For example, as illustrated in FIG. 5, the electric coupling between the semiconductor chip CHP1 and the electronic component (not illustrated) is performed through the coupling path in the order of the redistribution layer RDL1, the through via TV1, the redistribution layer RDL2, the solder ball SB, and the wiring over the motherboard MB.
Features According to this Embodiment
Next, feature points according to this embodiment will be described. A first feature point according to this embodiment is in that, for example, as illustrated in FIG. 4, the thickness of the redistribution layer RDL2 formed below the bottom surface BS of the sealing body SS2 is smaller than the thickness of the redistribution layer RDL1 formed over the upper surface US of the sealing body SS2. With this, according to this embodiment, the heat release efficiency from the bottom surface of the sealing body SS2 can be improved. That is, according to this embodiment, heat generated in the semiconductor chip CHP1 is released to below the sealing body SS2, and in place of the redistribution layer RDL1 having a larger thickness, the redistribution layer RDL2 having a smaller thickness is present in the heat release path. As a result, according to this embodiment, the heat release efficiency when heat generated in the semiconductor chip CHP1 is released to below the sealing body SS2 can be improved. Therefore, according to this embodiment, while the same basic structure as the structure body POP1 (see FIG. 3) that is the structure useful for achieving the size reduction of the electronic device is adopted, the adoption of the above-described first feature point according to this embodiment can improve the heat release characteristic of the electronic device. That is, the adoption of the structure body POP2 (see FIG. 4) according to this embodiment can provide the electronic device that can improve both the size reduction and the heat release characteristic. From this, the structure body POP2 according to this embodiment is applicable to a mobile product having small power consumption, and can also be developed to a product having large power consumption, typified by in-vehicle application, security camera application, and the like. In this way, the structure body POP2 including the first feature point according to this embodiment is applicable, not only to the mobile product, but also to the electronic device used in a wide range of products, such as in-vehicle application, security camera application, and the like. And, the structure body POP2 including the first feature point according to this embodiment is excellent in achieving the improvement in both the size reduction and the heat release characteristic in a wide range of products.

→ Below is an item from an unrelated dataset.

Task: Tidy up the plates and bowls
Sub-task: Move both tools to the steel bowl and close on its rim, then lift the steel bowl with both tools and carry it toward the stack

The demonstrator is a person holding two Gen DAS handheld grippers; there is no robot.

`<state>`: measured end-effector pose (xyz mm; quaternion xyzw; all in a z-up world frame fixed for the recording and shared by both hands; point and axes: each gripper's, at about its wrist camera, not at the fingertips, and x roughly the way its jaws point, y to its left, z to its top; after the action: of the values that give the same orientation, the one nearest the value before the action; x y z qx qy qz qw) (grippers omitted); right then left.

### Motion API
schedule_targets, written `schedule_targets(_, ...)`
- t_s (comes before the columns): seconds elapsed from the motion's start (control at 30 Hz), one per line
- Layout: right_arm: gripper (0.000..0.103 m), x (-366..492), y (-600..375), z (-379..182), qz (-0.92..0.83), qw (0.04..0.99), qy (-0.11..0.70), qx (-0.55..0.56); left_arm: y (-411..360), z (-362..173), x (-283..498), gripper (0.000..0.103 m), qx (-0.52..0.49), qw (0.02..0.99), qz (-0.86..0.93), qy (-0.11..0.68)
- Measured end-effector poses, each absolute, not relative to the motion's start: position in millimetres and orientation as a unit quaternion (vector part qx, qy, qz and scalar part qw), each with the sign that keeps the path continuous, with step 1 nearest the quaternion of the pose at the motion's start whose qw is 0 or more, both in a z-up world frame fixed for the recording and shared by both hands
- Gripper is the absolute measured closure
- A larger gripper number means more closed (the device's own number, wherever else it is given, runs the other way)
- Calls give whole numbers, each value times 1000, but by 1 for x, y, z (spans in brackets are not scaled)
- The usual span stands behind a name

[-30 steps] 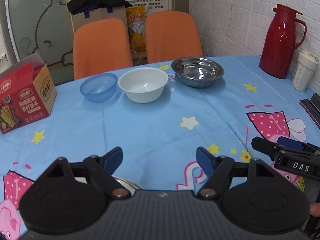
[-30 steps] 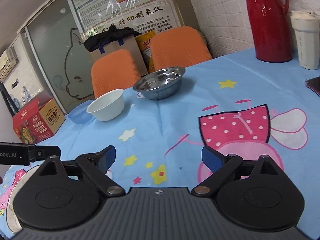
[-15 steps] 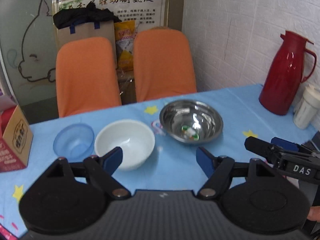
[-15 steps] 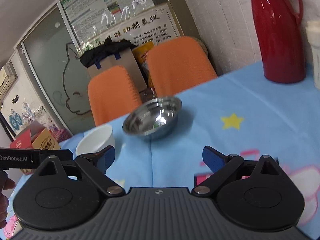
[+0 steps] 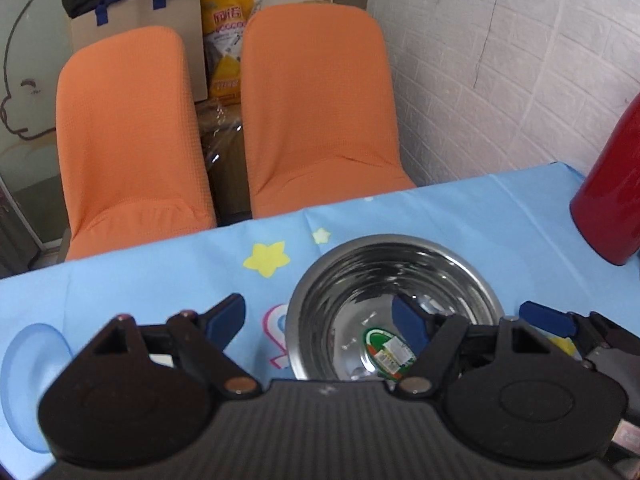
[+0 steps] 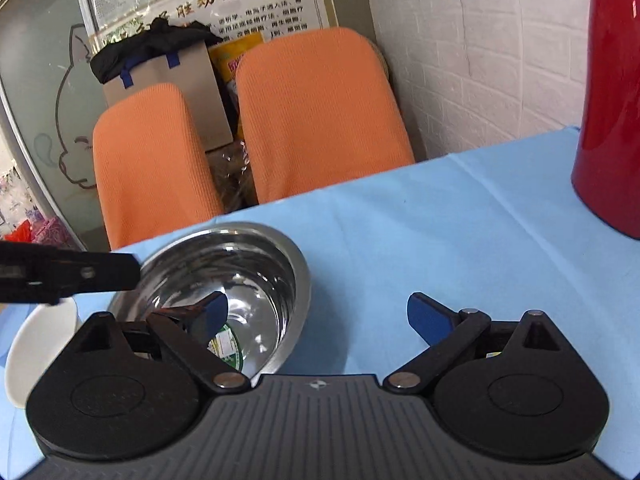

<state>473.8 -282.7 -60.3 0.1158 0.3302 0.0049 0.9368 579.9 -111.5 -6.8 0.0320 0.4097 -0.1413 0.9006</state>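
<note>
A steel bowl [image 5: 394, 304] is sitting on a bench [image 6: 440, 232] draped in a blue cartoon cloth, a green sticker showing on its inner bottom. The left hand-held gripper [image 5: 320, 316] is hovering over the bowl's near-left rim, fingers spread wide, its right fingertip over the basin and its left one over the cloth. The right hand-held gripper [image 6: 318, 314] is hanging at the bowl's right side, likewise spread wide and holding nothing, its left fingertip over the basin and its right one over bare cloth. A white bowl [image 6: 38, 344] is standing just left of the steel bowl, and a blue bowl [image 5: 28, 384] farther left. A red jug [image 6: 610, 112] is standing well to the right of the steel bowl. Two orange chairs [image 5: 316, 104] are waiting behind the bench.
</note>
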Motion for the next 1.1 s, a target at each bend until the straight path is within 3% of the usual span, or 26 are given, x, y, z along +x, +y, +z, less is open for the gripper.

Successively, a second feature point according to this embodiment is in that, for example, as illustrated in FIG. 4, the wiring pattern WP2 included in the redistribution layer RDL2 formed below the bottom surface BS of the sealing body SS2 includes a wide pattern having about the same area as the plane size of the semiconductor chip CHP1. And, the second feature point according to this embodiment is in that the wide pattern is arranged to be overlapped with the semiconductor chip CHP1 in plan view. With this, the structure body POP2 structuring the electronic device according to this embodiment can efficiently release heat generated in the semiconductor chip CHP1 from the wide pattern to the outside of the structure body POP2. In particular, the first feature point and the second feature point according to this embodiment are combined, so that the heat release efficiency of the electronic device can be further improved.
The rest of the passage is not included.